Julienne, une épaule appuyée contre l'un des tréteaux de la serre, regardait Héléna s'émerveiller, avec un brin d'impatience. Il y avait bien dix minutes qu'elles étaient là, et Héléna continuait de pousser des cris réjouis devant chaque nouveau pot qu'elle découvrait. Elle était passée devant tous les établis, plusieurs fois, et trouvait encore de nouvelles pousses devant lesquelles s'extasier, à chacun de ses passages. Julienne avait l'impression irritante qu'elle en avait pour des heures, alors qu'elle était censée, avant la fin de la journée, terminer de ranger la remise – qu'elle avait dû laisser de côté le temps que son bras guérisse.

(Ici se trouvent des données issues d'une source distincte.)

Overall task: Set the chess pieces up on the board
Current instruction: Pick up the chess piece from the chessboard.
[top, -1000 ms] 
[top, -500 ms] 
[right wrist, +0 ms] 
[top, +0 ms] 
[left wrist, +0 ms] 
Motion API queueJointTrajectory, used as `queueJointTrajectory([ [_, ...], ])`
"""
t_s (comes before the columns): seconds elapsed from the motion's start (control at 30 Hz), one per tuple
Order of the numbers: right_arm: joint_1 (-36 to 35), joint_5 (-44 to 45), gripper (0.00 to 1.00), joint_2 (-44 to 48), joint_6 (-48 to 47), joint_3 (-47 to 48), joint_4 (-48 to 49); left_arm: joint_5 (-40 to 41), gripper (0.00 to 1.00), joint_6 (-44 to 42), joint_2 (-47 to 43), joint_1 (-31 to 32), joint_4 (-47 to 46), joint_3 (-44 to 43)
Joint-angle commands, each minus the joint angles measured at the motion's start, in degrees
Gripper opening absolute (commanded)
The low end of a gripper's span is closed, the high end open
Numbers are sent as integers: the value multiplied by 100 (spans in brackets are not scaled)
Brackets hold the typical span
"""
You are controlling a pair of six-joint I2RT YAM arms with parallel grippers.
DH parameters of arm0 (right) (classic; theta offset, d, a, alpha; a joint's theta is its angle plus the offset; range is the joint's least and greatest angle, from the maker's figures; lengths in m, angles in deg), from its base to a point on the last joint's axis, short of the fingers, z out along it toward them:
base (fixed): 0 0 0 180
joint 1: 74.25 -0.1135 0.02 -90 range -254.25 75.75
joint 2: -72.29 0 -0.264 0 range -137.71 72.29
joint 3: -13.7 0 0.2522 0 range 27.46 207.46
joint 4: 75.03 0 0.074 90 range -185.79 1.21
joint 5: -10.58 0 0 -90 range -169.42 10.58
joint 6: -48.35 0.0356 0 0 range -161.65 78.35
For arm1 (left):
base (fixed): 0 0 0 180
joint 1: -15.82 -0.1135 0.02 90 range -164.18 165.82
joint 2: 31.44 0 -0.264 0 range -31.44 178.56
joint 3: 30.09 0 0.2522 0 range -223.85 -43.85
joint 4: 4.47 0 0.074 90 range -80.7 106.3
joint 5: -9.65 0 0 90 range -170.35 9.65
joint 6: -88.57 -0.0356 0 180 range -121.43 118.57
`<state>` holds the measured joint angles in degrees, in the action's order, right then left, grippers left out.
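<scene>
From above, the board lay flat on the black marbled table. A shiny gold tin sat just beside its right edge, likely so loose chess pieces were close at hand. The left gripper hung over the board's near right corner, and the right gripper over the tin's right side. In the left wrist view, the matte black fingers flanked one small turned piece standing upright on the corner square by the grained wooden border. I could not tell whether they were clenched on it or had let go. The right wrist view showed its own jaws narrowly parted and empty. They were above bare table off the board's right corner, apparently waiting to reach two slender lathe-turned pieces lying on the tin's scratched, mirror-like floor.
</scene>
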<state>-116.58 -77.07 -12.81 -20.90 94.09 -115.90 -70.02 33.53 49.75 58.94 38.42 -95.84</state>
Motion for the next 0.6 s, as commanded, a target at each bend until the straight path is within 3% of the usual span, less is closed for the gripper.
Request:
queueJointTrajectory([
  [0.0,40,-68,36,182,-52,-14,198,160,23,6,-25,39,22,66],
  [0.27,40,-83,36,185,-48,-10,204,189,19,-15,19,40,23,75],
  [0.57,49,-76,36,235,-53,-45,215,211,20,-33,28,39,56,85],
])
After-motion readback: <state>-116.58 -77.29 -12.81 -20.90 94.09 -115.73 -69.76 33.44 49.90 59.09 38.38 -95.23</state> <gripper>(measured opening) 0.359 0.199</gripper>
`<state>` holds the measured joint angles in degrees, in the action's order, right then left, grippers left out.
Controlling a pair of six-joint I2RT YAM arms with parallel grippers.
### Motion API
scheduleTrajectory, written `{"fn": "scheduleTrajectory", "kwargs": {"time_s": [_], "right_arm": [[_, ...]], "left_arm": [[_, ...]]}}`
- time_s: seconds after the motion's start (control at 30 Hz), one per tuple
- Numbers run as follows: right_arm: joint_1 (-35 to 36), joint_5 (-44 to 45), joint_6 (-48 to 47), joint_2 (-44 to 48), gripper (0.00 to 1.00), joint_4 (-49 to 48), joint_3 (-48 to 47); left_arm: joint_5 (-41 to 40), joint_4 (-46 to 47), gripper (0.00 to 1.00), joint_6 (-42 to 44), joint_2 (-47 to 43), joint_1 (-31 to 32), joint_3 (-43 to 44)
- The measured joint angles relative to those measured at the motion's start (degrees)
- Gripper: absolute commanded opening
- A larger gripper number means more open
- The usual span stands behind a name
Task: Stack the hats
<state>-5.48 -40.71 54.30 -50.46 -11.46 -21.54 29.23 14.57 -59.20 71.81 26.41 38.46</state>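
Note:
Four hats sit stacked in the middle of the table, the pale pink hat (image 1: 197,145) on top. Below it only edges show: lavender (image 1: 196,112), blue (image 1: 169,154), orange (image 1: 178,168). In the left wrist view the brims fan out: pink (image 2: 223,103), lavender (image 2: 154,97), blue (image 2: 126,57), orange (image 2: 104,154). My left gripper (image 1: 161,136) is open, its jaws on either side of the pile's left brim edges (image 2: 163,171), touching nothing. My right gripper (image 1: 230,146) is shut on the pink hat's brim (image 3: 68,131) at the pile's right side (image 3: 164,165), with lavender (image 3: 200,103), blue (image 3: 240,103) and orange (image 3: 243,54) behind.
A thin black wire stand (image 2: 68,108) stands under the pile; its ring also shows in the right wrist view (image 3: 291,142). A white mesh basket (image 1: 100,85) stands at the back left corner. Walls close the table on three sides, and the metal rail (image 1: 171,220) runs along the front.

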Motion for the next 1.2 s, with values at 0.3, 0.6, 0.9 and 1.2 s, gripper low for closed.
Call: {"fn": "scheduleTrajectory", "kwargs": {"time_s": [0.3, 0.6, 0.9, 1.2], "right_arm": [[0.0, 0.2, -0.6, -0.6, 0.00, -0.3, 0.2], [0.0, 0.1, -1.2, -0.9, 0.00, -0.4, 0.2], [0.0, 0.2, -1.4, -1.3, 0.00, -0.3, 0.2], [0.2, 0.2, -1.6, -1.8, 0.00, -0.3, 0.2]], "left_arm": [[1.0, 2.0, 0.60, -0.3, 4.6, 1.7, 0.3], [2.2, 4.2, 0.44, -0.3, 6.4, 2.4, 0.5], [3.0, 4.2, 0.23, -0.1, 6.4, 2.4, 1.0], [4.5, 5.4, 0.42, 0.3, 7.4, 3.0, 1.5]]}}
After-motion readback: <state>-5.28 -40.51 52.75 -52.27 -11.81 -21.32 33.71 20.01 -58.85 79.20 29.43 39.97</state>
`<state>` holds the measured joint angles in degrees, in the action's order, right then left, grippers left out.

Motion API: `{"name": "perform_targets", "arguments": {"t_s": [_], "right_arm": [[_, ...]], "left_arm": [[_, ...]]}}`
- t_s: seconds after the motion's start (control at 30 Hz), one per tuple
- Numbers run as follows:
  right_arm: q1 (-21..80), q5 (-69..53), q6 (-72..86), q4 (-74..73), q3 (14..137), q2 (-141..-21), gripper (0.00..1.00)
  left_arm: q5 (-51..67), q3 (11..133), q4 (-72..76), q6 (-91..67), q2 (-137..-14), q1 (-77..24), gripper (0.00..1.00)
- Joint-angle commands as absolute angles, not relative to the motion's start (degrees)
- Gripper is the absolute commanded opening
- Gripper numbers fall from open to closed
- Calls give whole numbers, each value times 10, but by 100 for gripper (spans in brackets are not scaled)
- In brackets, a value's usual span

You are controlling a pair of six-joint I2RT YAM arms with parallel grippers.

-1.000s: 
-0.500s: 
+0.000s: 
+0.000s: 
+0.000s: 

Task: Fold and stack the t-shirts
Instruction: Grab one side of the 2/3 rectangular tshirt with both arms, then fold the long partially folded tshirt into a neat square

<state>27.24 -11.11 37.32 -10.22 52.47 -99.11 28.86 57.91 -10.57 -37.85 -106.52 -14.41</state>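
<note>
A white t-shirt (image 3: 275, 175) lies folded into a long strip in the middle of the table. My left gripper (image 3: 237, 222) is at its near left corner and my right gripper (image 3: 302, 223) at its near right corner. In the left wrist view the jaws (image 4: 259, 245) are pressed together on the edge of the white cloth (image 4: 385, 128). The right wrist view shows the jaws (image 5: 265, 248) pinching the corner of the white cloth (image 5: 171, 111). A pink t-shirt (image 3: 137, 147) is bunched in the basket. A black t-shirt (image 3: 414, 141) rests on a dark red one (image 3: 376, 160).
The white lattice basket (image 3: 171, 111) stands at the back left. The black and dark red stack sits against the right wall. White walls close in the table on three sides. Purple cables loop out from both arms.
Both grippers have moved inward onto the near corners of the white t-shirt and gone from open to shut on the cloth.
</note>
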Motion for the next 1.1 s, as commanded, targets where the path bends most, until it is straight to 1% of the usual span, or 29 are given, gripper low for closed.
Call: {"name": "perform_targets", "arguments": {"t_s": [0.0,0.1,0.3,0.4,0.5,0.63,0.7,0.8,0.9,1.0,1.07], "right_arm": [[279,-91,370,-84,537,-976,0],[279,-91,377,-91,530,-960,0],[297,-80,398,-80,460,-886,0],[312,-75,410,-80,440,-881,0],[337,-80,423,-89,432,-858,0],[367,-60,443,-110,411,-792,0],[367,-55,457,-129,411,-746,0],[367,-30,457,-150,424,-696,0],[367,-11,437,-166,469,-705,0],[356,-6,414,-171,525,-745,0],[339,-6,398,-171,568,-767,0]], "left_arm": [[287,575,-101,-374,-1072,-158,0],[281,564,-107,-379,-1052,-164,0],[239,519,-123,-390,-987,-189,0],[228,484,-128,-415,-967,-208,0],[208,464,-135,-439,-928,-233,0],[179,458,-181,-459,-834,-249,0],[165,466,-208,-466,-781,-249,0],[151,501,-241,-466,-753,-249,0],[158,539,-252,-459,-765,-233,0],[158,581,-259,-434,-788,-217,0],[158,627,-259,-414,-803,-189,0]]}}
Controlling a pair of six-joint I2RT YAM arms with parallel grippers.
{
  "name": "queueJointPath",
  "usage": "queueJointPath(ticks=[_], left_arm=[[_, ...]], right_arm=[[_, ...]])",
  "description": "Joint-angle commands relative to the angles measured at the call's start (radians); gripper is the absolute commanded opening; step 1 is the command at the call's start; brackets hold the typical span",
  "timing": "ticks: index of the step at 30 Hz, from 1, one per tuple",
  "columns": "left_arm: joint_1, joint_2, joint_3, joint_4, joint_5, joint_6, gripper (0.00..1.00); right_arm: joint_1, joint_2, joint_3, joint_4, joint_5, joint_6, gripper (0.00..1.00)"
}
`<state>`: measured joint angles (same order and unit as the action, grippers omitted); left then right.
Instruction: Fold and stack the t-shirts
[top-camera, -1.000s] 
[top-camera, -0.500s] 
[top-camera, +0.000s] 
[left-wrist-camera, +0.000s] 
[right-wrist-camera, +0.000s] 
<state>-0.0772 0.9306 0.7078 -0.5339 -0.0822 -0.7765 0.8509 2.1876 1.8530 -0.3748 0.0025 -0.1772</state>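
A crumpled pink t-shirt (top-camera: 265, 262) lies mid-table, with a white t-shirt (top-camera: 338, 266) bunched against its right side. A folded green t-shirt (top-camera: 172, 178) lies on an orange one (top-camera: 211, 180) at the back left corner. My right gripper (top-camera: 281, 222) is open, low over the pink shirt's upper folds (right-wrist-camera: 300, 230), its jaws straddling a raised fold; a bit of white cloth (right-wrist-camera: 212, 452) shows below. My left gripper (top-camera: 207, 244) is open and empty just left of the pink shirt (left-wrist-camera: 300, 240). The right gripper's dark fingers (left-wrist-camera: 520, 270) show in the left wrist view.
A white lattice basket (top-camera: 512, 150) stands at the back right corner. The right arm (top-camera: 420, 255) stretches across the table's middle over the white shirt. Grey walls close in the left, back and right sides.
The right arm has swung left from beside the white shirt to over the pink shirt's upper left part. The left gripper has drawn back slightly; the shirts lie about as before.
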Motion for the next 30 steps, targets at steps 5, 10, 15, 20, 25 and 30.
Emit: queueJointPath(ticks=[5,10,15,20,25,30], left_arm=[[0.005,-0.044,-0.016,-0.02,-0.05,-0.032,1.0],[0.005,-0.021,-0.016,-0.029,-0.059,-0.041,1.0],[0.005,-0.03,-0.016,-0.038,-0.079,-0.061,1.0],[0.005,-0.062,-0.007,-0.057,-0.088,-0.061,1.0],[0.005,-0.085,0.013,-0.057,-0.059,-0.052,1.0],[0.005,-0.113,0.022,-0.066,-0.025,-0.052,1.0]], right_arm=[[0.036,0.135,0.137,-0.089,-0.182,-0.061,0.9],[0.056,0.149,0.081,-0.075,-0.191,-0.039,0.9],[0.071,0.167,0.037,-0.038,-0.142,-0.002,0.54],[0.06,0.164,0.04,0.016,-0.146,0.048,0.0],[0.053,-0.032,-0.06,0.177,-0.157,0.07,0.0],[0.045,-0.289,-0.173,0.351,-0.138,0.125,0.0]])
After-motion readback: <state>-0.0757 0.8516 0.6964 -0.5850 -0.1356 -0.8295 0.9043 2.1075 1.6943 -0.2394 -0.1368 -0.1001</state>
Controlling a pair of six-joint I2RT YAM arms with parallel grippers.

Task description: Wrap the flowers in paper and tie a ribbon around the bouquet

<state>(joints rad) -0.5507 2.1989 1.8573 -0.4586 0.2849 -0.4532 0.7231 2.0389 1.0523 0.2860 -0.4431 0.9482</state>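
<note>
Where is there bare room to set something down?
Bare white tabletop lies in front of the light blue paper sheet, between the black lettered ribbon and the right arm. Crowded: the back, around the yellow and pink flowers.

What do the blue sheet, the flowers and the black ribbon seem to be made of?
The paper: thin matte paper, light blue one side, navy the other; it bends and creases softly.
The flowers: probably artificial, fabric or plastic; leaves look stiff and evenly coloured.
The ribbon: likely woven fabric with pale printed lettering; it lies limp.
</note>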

Héléna ne cessait de prononcer, avec un enthousiasme que Julienne n'essayait pas de partager, des noms de plantes qu'elle n'avait jamais entendus et qu'elle oubliait aussitôt. Héléna était visiblement très fière de lui montrer qu'elle connaissait chacune des espèces réunies là, et ne paraissait pas remarquer l'attente de Julienne. Elle lui expliquait les noms, les formes, les couleurs, lui parlait floraison, arrosage et germination. Julienne écoutait d'une oreille, en jetant de temps à autres un regard nerveux à sa montre. Héléna, toute à son ravissement, ne remarquait rien, et continuait à parler et à s'écrier. Julienne crut seulement comprendre que la collection de Monsieur Gérard était impressionnante et passionnante, ce qu'elle avait toujours entendu dire.
"Il faut qu'on y aille, finit-elle par dire. Je dois travailler dans la remise aujourd'hui."
Héléna eut une grimace douloureuse, et se mit à regarder plus vite autour d'elle, désespérée à l'idée de n'avoir peut-être pas tout vu.
"On pourra revenir un autre jour, si tu veux", lui dit Julienne.
Elle n'en avait aucune envie, mais elle était prête à tout, à cet instant, pour convaincre Héléna de sortir de la serre. Celle-ci fit une moue de résignation, adressa un dernier regard affligé aux plantes et à leurs pots, et la rejoignit à l'entrée de la serre. Elle laissa Julienne la précéder à l'extérieur, puis refermer la porte derrière elle, avec un grincement de ferraille rouillée. Alors que Julienne, avec un effort, faisait tourner la clé dans la serrure, le regard d'Héléna dériva vers la troisième serre, dont elle avait pensé que Julienne la lui montrerait également.
"Et dans celle-ci? demanda-t-elle. Il y a quoi?"
Julienne, qui se battait toujours avec la vieille serrure, se tourna vers elle et suivit son regard.
"Aucune idée, dit-elle. Je n'y suis jamais allée."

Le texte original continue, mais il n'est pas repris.